What I learned in 2012 – Divya

Strong Voices Rocking OnDivya Brochier

If you’re reading this then you’re probably a teacher. And you’re probably the sort of teacher who is in the habit of questioning. You perhaps question your practice, your methods, your use of technology, your dependence on materials, or your attachment to avoiding materials.  Questioning is not a bad thing, by the way.

Questioning opens pages, or in our case, windows. And when we open these windows, we glide into the self-discovery of reflective practice. We become empowered in admitting that we don’t have all the answers and the act of accepting that often makes our professions come alive.

Our industry has some very strong voices and iTDi is but one platform that hosts some of these voices. They’re so strong in fact, that we now have the force of being ‘an industry’ which we weren’t really about 50 years ago. We were perhaps a ‘field’, and we still are a ‘field’, but we are an internationally established blogging, conferencing, publishing, educating industry… with strong voices. These voices theorize, they debate, they argue, they reveal, they research… and they resound with the eloquence of self-questioning and echo the philosophical values of education.

Over the summer I heard an educator whom I deeply respect describe our ELT industry as one of pendulum swings. I took some time to digest the impact of these words… and yes, I suppose there is a pendulum. It has perhaps swung methodologically from learning by translating to translating learning into real life.
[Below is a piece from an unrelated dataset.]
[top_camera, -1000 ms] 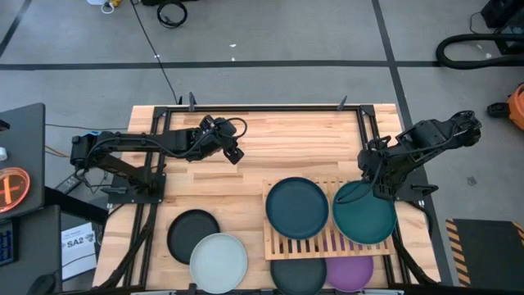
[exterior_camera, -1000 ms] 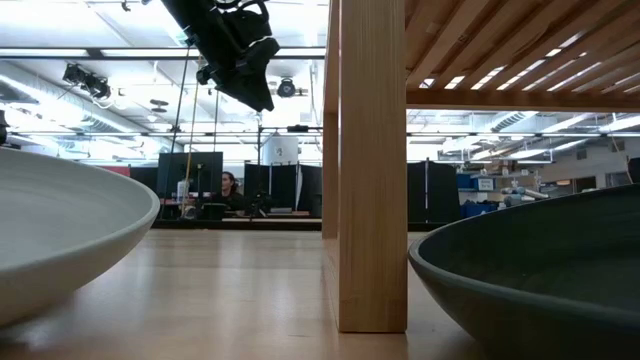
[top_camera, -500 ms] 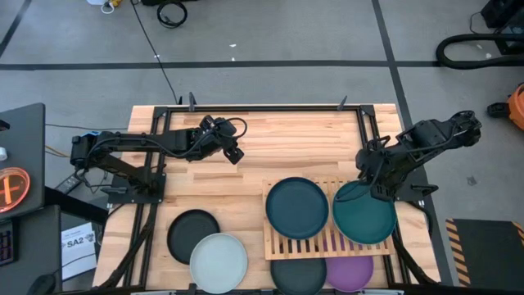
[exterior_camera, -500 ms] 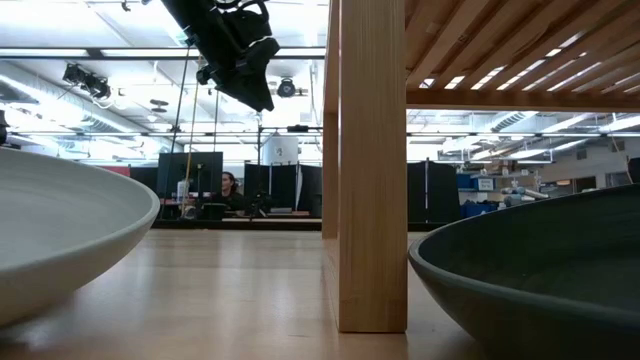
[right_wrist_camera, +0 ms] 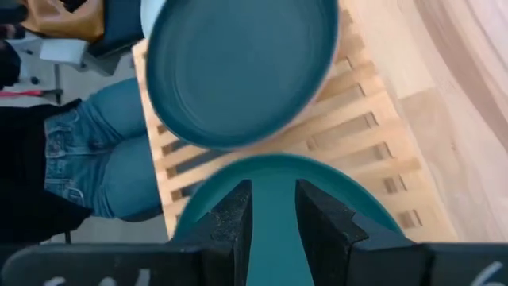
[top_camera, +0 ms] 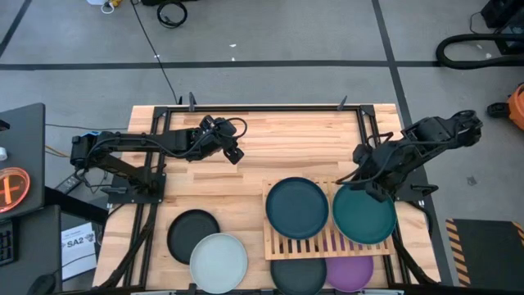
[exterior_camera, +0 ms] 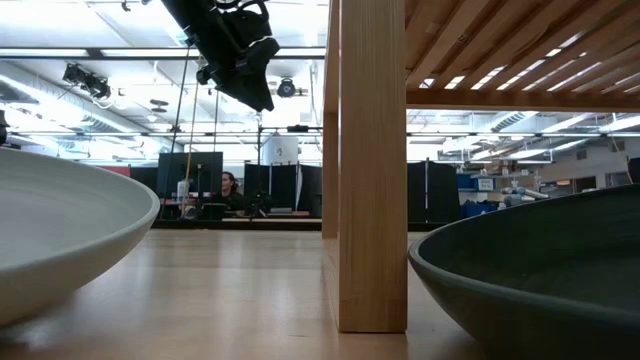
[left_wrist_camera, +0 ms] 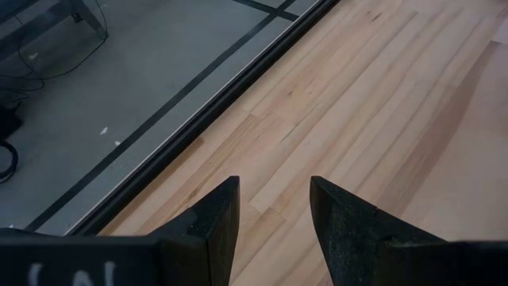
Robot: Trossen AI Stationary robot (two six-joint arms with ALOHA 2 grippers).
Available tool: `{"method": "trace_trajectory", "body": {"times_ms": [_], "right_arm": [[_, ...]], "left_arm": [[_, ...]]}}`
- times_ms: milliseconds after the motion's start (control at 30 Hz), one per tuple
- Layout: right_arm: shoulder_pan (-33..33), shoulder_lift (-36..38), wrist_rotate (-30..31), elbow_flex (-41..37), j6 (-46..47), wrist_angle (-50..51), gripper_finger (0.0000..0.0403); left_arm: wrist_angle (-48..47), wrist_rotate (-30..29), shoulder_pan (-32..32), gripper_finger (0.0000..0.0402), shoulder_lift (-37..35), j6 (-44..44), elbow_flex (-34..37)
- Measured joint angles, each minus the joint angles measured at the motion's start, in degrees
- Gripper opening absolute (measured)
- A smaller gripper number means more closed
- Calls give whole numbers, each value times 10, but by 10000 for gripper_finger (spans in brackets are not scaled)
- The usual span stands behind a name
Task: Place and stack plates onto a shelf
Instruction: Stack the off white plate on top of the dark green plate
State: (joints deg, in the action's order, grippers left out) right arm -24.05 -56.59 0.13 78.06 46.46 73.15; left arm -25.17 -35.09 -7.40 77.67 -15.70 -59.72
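A light wooden slatted shelf (top_camera: 327, 220) sits on the near right part of the butcher-block table (top_camera: 278, 139). On top of it lie two plates side by side: a dark teal plate (top_camera: 296, 207) toward the middle of the table and a brighter teal plate (top_camera: 365, 215) at the shelf's right end, slightly overhanging its edge. Beneath the shelf a dark plate (top_camera: 298, 274) and a purple plate (top_camera: 350, 270) peek out, each mostly hidden by the slats. Left of the shelf, on the bare table, a black plate (top_camera: 194, 235) sits with a mint plate (top_camera: 219, 262) just beside it, cut off by the picture's edge. The right gripper (top_camera: 366, 185) hangs at the far rim of the brighter teal plate, fingers a narrow gap apart and gripping nothing. The left gripper (top_camera: 234, 154) waits over the far left of the table, fingers spread and empty. From table height, only a shelf leg (exterior_camera: 372, 165) and two plate rims show. A person in jeans (right_wrist_camera: 111, 151) stands beyond the shelf.
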Motion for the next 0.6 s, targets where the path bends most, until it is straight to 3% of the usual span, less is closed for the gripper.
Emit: {"method": "trace_trajectory", "body": {"times_ms": [233,433,600], "right_arm": [[0,-23,8,0,-33,-20,103],[0,-46,74,0,-120,-63,103],[0,-62,91,0,-202,-140,103]], "left_arm": [[0,24,0,160,0,12,0],[-3,154,5,160,-7,29,-1],[-25,249,38,160,-14,22,-1]]}}
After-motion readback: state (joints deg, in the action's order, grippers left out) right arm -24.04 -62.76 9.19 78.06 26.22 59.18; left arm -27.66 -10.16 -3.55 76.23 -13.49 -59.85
It has perhaps swung ideologically from the performing teacher to the autonomous learner. It has perhaps swung economically from investing in learning, to learning to invest of oneself — in our age of technological and information abundance. But what is so fabulous about our industry is that we all ride the pendulum. I believe that few of you who are reading this have not heard an idea or a method or a lesson plan or game at a conference, in a blog post or from a colleague and have not just gone into class the next day and had a go at it. That is why ELT teachers like you and me make up an extra special niche of teachers… because we love the stuff we make and live it with childlike uninhibitedness.
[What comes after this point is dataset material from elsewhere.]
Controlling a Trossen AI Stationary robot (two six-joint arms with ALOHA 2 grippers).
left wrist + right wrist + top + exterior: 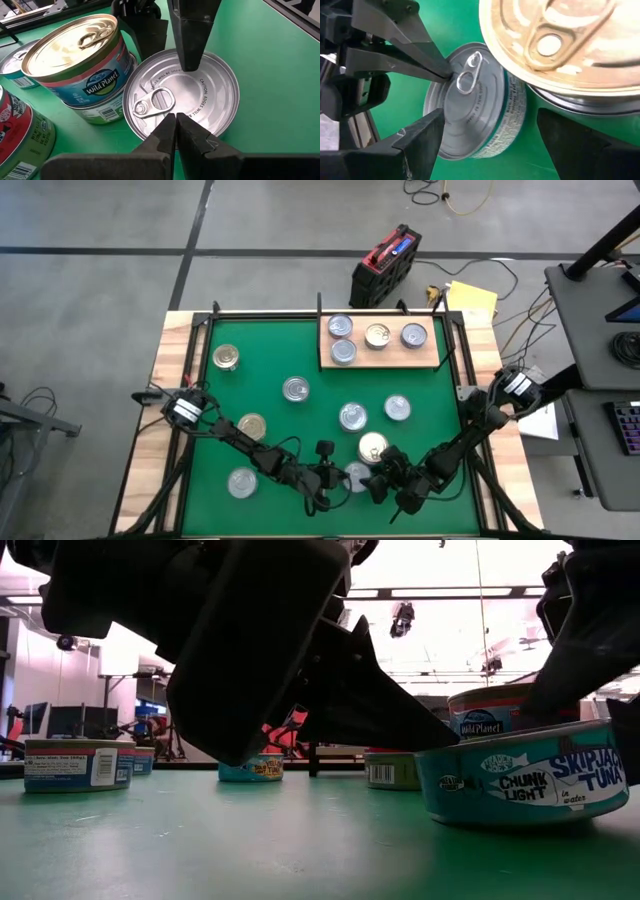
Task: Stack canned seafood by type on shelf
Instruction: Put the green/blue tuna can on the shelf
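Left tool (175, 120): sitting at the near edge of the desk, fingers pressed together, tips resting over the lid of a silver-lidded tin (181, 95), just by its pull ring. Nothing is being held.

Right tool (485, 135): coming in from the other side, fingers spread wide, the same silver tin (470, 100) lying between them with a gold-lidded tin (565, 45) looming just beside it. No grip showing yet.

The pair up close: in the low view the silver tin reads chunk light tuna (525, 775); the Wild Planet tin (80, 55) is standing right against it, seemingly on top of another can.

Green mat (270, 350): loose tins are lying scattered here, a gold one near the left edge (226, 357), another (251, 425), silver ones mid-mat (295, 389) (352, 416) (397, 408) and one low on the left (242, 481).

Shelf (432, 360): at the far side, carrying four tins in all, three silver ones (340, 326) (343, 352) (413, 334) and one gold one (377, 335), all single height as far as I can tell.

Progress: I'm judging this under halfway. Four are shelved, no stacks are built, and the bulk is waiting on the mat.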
For me, one of the more textured moments on the ELT pendulum’s trajectory was when we all started worrying about motivation and affective processes. When we did this, we started worrying about the meta-perspective of why we do what we do in big way. This texture is for me so rugged and so determined because we yielded the floor to so many other fields: psychology, sociology, philosophy and business. We took so much newness into stride based on the entry-level qualifications of being interested and wanting to be educated. I have colleagues who have embraced Complexity Theory and Regression Analysis with matched enthusiasm. I know peers who read for doctorates alongside full-time careers, without funding. I know teachers who have instigated online debates on the use of technology as their job security is churned through turmoil of a magnitude that they didn’t imagine possible. And I have friends who have rocked my world and then rocked it again a few months later because they’re just so inspiring.
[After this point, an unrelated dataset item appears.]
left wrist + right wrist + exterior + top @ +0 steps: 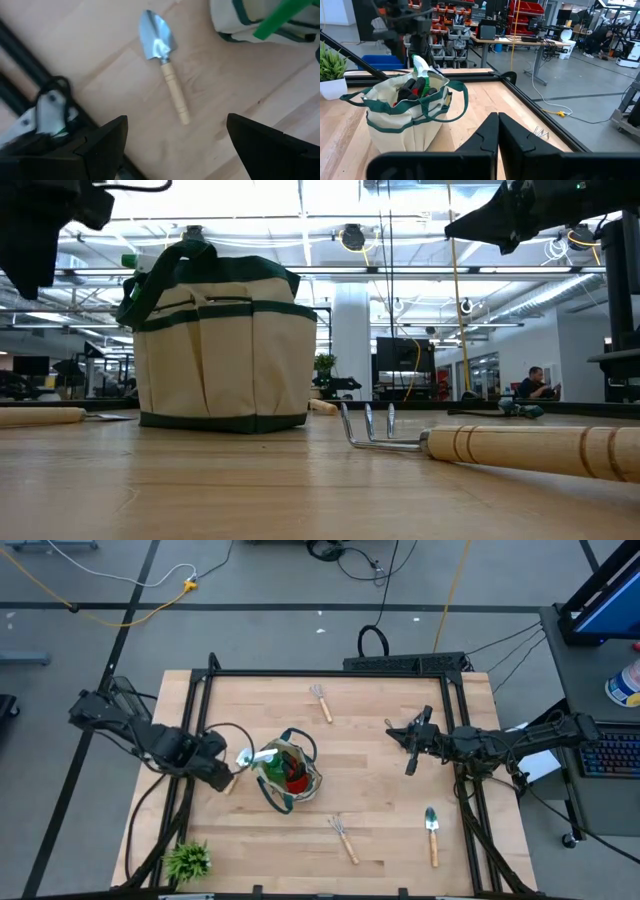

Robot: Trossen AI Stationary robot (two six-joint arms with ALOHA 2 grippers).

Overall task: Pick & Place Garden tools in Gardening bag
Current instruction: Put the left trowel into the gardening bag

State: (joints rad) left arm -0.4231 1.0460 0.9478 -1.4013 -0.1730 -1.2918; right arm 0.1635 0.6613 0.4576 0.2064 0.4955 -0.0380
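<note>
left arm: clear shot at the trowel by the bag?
Probably yes. The left pincer hangs open right above the trowel, which lies flat on bare wood, apart from the bag. Nothing lies between them.

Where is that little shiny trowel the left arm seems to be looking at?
The trowel lies flat on the table's left side, right under the open left gripper and just left of the gardening bag, its blade nearest the bag.
</note>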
So, what have I learnt in 2012? That our not-so-rugged practitioner voices need to carry on being heard. That classroom stories and the teachers that tell them are ready to take centre stage in the research spotlight. That these stories, the essential accounts and recounts of the magic in our classrooms, will shape the textures of the future. I think we need to capture the magic in as many ways as possible because you and I, the practitioners, are perhaps the real pivots that suspend the pendulum and let it swing.

What have you learnt in 2012? What are you learning?